‘You can’t be what you can’t see’ is the catchy slogan to Miss Representation, Jennifer Siebel Newsom’s documentary exploring the media’s misrepresentation of women.
It’s certainly thought provoking, a pretty lurid insight into the US’s obsession with botox, teeth and cleavage, even for, indeed especially for, news anchors as a glossy décolletage is the only way a woman can sell the news apparently. The UK premiere of the film took place at the House of Commons in association with All Walks Beyond the Catwalk and Central YMCA. It was introduced by Jo Swinson, the erudite MP straining that the issue of body image should be shunted up the political agenda. The bells for voting tolled intermittently throughout the screening, perhaps as a reminder of how far women have come since 1918; apparently not far enough.
Jennifer Siebel Newsom, actress and activist, was motivated to write, direct and produce the film by the daunting prospect of bringing her daughter into a world in which female role models in the media undermine the confidence and achievements of young girls. Mrs Siebel Newsom has the symmetrical beauty and mellifluous voice befitting a Dove advertisement, which unfortunately makes her very pertinent point that women should not be judged on appearance, a little harder to swallow. But it is still valid.
A stream of female actors, politicians and activists – mostly with impossibly pearlescent teeth, plump contours and immaculate hair – give voice to their personal experiences at the hands of the male run media machine. They articulate the deep gender bias in the media in which women are often humiliatingly objectified. Condoleezza Rice talks of being dubbed a dominatrix, while Geena Davis describes how hard it is to get roles as a female actor as films are made by men for men, apart from the few in which women are the leading ‘fighting f*ck toys’…. Lara Croft and Catwoman spring to mind. Only 16% of protagonists are female we are informed.
The film is bolstered by other statistics that 65% of women have an eating disorder, or that depression has doubled from 2000-2010 among women. It did seem shocking that cosmetic surgery under the age of 19 has tripled between 1997-2010, an example of how the media message that women should be valued by their bodies has been translated by our society. And it seems that the obsession with this or that, thin or fat does impede women’s rise to power.

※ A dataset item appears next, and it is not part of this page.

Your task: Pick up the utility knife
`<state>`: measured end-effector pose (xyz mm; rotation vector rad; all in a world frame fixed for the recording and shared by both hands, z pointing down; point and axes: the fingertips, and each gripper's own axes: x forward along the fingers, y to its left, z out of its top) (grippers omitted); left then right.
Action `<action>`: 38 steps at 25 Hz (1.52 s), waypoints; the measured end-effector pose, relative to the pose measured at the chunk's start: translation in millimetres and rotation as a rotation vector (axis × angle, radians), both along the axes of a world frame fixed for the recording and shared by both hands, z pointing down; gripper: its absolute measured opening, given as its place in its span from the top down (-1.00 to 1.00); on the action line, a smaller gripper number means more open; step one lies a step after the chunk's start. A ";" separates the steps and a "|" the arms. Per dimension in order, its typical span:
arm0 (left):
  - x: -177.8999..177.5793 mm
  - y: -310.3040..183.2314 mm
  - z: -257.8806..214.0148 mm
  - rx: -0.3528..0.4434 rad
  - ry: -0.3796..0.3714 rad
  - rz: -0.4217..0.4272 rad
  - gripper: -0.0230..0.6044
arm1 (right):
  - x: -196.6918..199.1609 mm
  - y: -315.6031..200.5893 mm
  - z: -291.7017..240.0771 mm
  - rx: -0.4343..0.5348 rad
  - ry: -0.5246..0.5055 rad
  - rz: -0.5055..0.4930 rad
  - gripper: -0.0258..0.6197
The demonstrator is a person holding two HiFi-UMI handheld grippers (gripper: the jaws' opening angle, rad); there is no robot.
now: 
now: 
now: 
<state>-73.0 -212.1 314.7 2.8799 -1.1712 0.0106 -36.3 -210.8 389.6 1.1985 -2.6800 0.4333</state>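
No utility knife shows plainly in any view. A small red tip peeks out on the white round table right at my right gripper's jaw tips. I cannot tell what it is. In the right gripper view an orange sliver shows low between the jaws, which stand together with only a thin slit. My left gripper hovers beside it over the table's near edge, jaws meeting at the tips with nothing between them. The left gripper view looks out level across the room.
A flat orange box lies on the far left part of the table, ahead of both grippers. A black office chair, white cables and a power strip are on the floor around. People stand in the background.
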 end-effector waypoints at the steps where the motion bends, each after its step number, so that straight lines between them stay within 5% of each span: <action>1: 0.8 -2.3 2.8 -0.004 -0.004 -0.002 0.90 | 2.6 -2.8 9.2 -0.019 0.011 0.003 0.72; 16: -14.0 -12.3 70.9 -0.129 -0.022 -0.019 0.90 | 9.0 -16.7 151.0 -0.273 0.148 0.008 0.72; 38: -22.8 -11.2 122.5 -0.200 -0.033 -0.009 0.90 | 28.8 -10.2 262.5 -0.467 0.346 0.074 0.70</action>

The constant harassment Hilary Clinton was subjected to during her campaign in which she was branded a ‘ball-crusher’ and lacking femininity seems grossly unfair and inappropriate, but being pinned up as every man’s masturbatory dream like Sarah Palin is an equally undesirable prospect. How can women win?

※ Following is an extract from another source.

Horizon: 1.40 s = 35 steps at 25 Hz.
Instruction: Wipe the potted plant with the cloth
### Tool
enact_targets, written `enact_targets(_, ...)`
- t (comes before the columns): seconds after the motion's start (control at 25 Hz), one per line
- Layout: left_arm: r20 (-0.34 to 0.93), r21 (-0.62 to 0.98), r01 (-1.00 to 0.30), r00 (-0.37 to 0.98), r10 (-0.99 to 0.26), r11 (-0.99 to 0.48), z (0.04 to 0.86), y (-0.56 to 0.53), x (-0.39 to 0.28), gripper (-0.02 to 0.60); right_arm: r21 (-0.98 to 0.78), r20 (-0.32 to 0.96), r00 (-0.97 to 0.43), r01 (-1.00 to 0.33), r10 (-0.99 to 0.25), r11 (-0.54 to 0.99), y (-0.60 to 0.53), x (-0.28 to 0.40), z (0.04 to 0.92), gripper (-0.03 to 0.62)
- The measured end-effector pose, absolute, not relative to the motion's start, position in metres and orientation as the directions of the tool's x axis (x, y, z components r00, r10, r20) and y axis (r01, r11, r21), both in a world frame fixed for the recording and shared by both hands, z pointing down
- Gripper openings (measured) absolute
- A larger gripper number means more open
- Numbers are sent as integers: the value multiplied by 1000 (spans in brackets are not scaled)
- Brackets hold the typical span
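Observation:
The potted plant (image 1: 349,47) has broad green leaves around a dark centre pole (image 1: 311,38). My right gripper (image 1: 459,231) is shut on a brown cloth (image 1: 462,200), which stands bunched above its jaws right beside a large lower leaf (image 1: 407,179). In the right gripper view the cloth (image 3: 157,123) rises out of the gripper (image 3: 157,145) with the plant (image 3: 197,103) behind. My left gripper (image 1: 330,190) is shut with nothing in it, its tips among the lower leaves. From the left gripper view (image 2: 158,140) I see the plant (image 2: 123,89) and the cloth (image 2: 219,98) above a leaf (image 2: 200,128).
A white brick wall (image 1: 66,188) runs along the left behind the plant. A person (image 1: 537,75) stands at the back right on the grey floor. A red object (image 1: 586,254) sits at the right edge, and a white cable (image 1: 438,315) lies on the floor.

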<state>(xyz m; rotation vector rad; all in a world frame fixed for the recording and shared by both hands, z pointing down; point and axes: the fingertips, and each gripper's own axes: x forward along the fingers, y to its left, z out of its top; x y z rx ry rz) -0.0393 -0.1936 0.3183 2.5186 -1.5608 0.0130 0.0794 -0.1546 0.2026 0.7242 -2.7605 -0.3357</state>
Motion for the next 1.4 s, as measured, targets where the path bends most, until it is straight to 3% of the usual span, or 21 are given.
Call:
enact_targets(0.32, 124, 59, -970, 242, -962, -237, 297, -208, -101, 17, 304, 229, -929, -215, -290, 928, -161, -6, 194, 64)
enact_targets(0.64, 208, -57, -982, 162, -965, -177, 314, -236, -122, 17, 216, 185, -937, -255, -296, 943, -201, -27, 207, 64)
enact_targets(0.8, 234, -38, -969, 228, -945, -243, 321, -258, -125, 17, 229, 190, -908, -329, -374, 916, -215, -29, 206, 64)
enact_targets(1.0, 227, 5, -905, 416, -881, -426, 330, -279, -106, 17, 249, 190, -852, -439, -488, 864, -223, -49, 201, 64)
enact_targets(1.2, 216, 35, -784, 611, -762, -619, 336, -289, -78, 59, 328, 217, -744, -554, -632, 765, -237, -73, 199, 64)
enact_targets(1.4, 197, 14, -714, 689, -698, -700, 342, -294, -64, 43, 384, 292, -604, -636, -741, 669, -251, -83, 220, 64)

Miss Representation undoubtedly strikes a chord – a film by a woman for women that hopes to have an impact through an ongoing campaign on the media’s relationship with women. Not least the ‘girl power’ feel can only be helpful in preventing women from criticising each other’s appearance and success, so setting a precedent for others. But there is also a limit to the barraging in this fight for sexual equality as, judging by the laughter in the audience at certain points, women do have a sense of humour; Labour MP Kate Green’s banning Top Totty beer from a bar in the Commons, featuring a scantily clad blonde on the label, sadly suggests that we don’t.